::: Source records :::

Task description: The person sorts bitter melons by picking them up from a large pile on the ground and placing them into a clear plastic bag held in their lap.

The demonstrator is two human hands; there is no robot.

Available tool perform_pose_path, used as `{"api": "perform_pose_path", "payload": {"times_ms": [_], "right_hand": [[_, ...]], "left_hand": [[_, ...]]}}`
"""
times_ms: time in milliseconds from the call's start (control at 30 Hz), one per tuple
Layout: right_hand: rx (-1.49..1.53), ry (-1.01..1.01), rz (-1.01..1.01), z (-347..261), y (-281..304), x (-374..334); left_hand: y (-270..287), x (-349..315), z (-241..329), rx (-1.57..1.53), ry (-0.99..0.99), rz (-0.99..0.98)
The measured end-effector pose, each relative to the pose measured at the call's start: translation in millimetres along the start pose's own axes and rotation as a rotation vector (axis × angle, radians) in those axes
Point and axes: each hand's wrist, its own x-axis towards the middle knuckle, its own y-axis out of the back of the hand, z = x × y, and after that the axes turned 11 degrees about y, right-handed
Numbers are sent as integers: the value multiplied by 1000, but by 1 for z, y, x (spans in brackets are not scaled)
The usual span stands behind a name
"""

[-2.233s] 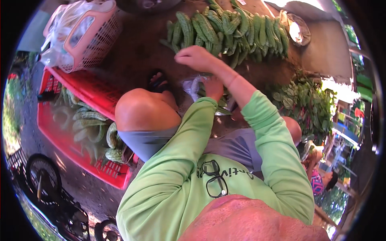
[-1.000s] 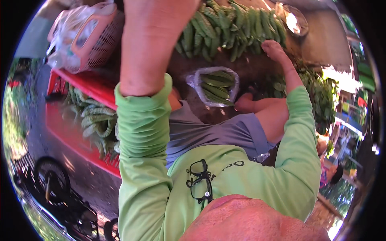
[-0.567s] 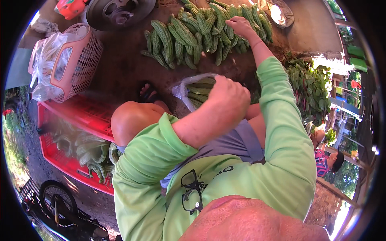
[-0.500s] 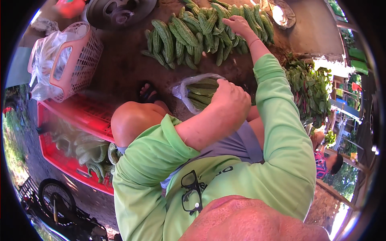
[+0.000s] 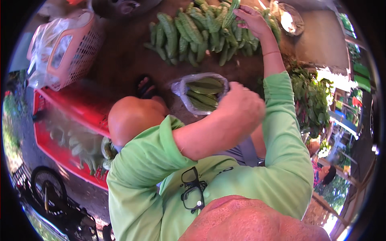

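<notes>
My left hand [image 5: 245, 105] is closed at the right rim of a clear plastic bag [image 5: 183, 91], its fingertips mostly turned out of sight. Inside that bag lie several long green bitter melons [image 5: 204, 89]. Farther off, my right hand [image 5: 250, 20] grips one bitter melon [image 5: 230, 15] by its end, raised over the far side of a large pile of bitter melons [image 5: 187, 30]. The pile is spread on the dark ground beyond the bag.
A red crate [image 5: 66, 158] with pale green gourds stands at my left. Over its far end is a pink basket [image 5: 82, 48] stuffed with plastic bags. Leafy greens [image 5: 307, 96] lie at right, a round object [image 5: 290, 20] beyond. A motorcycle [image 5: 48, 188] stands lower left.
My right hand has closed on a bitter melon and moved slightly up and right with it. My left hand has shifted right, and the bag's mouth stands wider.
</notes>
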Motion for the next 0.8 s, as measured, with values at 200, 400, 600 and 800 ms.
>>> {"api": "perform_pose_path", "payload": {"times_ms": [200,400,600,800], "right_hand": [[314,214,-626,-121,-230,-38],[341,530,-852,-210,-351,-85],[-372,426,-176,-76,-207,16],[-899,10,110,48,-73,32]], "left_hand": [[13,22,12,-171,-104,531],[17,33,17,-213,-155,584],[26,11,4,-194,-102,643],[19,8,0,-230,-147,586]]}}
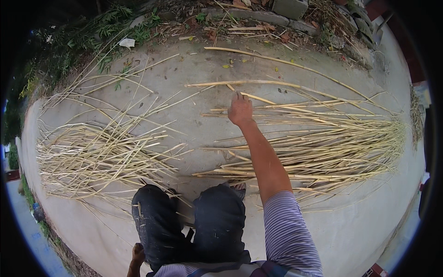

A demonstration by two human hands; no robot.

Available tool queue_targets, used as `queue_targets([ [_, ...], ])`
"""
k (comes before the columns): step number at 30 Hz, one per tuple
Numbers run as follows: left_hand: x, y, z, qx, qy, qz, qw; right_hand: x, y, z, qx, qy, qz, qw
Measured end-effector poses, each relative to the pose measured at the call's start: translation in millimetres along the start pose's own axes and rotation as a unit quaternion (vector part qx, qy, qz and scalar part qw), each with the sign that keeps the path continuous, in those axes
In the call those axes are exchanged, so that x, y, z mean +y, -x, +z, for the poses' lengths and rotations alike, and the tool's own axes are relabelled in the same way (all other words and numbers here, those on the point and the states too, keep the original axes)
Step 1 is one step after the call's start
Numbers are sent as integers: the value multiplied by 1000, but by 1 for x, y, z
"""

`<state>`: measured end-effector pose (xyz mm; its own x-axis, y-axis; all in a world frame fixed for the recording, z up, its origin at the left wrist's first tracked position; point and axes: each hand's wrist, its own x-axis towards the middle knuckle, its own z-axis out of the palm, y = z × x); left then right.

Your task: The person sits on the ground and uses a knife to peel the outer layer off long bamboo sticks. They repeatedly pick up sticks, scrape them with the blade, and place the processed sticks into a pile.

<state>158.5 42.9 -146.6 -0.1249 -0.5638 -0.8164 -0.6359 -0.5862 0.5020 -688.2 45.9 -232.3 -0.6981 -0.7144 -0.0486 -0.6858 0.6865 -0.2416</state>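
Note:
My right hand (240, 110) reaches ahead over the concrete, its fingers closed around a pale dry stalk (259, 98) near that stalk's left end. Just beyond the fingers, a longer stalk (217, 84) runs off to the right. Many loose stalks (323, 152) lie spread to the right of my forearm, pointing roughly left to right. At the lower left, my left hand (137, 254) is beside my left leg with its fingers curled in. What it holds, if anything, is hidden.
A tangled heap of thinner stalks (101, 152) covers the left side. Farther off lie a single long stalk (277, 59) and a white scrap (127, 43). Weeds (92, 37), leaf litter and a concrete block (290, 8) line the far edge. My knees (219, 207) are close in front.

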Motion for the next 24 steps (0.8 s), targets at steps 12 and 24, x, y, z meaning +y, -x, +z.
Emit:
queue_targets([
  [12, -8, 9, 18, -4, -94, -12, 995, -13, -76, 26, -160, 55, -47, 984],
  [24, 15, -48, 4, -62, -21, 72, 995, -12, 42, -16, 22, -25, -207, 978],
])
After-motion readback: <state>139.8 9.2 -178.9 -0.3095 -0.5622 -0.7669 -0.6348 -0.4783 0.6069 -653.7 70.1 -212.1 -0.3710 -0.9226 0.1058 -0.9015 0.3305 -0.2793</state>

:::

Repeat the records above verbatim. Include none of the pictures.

Task description: The person sorts bitter melons by picking them up from a large pile on the ground and placing them into a clear plastic bag held in their lap.

The demonstrator is two human hands; there is no robot.

Available tool perform_pose_path, used as `{"api": "perform_pose_path", "payload": {"times_ms": [_], "right_hand": [[_, ...]], "left_hand": [[_, ...]]}}`
"""
times_ms: time in milliseconds from the call's start (control at 30 Hz), one per tuple
Layout: right_hand: rx (-1.49..1.53), ry (-1.01..1.01), rz (-1.01..1.01), z (-347..261), y (-281..304), x (-374..334); left_hand: y (-270..287), x (-349..315), z (-241..329), rx (-1.57..1.53), ry (-0.99..0.99), rz (-0.99..0.98)
The measured end-effector pose, each relative to the pose measured at the call's start: translation in millimetres along the start pose's own axes and rotation as a rotation vector (axis × angle, radians) in those axes
Point and axes: each hand's wrist, its own x-axis towards the middle knuckle, its own y-axis out of the back of the hand, z = x × y, and after that the axes turned 11 degrees about y, right-handed
Numbers are sent as integers: the value multiplied by 1000, but by 1 for z, y, x (spans in brackets are not scaled)
The usual span stands behind a name
"""

[-2.233s] 
[-1.000s] 
[-0.567s] 
[-0.500s] 
[+0.000s] 

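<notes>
My left hand [image 5: 245, 105] is closed at the right rim of a clear plastic bag [image 5: 183, 91], its fingertips mostly turned out of sight. Inside that bag lie several long green bitter melons [image 5: 204, 89]. Farther off, my right hand [image 5: 250, 20] grips one bitter melon [image 5: 230, 15] by its end, raised over the far side of a large pile of bitter melons [image 5: 187, 30]. The pile is spread on the dark ground beyond the bag.
A red crate [image 5: 66, 158] with pale green gourds stands at my left. Over its far end is a pink basket [image 5: 82, 48] stuffed with plastic bags. Leafy greens [image 5: 307, 96] lie at right, a round object [image 5: 290, 20] beyond. A motorcycle [image 5: 48, 188] stands lower left.
My right hand has closed on a bitter melon and moved slightly up and right with it. My left hand has shifted right, and the bag's mouth stands wider.
</notes>
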Motion for the next 0.8 s, as measured, with values at 200, 400, 600 and 800 ms.
>>> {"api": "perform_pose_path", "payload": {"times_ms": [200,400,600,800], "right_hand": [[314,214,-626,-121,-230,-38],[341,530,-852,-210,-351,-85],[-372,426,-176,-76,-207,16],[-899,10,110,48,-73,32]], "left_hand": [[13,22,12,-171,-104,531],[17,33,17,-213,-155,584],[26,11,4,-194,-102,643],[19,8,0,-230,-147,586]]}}

A demonstration by two human hands; no robot.

Available tool queue_targets, used as `queue_targets([ [_, ...], ])`
"""
k (comes before the columns): step number at 30 Hz, one per tuple
Numbers run as follows: left_hand: x, y, z, qx, qy, qz, qw; right_hand: x, y, z, qx, qy, qz, qw
Measured end-effector poses, each relative to the pose measured at the call's start: translation in millimetres along the start pose's own axes and rotation as a unit quaternion (vector part qx, qy, qz and scalar part qw), each with the sign that keeps the path continuous, in those axes
In the call those axes are exchanged, so that x, y, z mean +y, -x, +z, for the poses' lengths and rotations alike, and the tool's own axes are relabelled in the same way (all other words and numbers here, those on the point and the states too, keep the original axes)
Step 1 is one step after the call's start
Numbers are sent as integers: the value multiplied by 1000, but by 1 for x, y, z
"""

`<state>`: measured end-effector pose (xyz mm; its own x-axis, y-axis; all in a world frame fixed for the recording, z up, its origin at the left wrist's first tracked position; point and axes: each hand's wrist, its own x-axis towards the middle knuckle, its own z-axis out of the palm, y = z × x); left then right.

Your task: The person sits on the ground and uses a knife to peel the outer layer off long bamboo sticks. They repeatedly pick up sticks, scrape them with the blade, and place the processed sticks into a pile.

<state>158.5 42.9 -146.6 -0.1249 -0.5638 -0.8164 -0.6359 -0.5862 0.5020 -688.2 45.9 -232.3 -0.6981 -0.7144 -0.0486 -0.6858 0.6865 -0.2416</state>
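Note:
My right hand (240, 110) reaches ahead over the concrete, its fingers closed around a pale dry stalk (259, 98) near that stalk's left end. Just beyond the fingers, a longer stalk (217, 84) runs off to the right. Many loose stalks (323, 152) lie spread to the right of my forearm, pointing roughly left to right. At the lower left, my left hand (137, 254) is beside my left leg with its fingers curled in. What it holds, if anything, is hidden.
A tangled heap of thinner stalks (101, 152) covers the left side. Farther off lie a single long stalk (277, 59) and a white scrap (127, 43). Weeds (92, 37), leaf litter and a concrete block (290, 8) line the far edge. My knees (219, 207) are close in front.
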
Motion for the next 24 steps (0.8 s), targets at steps 12 and 24, x, y, z meaning +y, -x, +z.
Emit:
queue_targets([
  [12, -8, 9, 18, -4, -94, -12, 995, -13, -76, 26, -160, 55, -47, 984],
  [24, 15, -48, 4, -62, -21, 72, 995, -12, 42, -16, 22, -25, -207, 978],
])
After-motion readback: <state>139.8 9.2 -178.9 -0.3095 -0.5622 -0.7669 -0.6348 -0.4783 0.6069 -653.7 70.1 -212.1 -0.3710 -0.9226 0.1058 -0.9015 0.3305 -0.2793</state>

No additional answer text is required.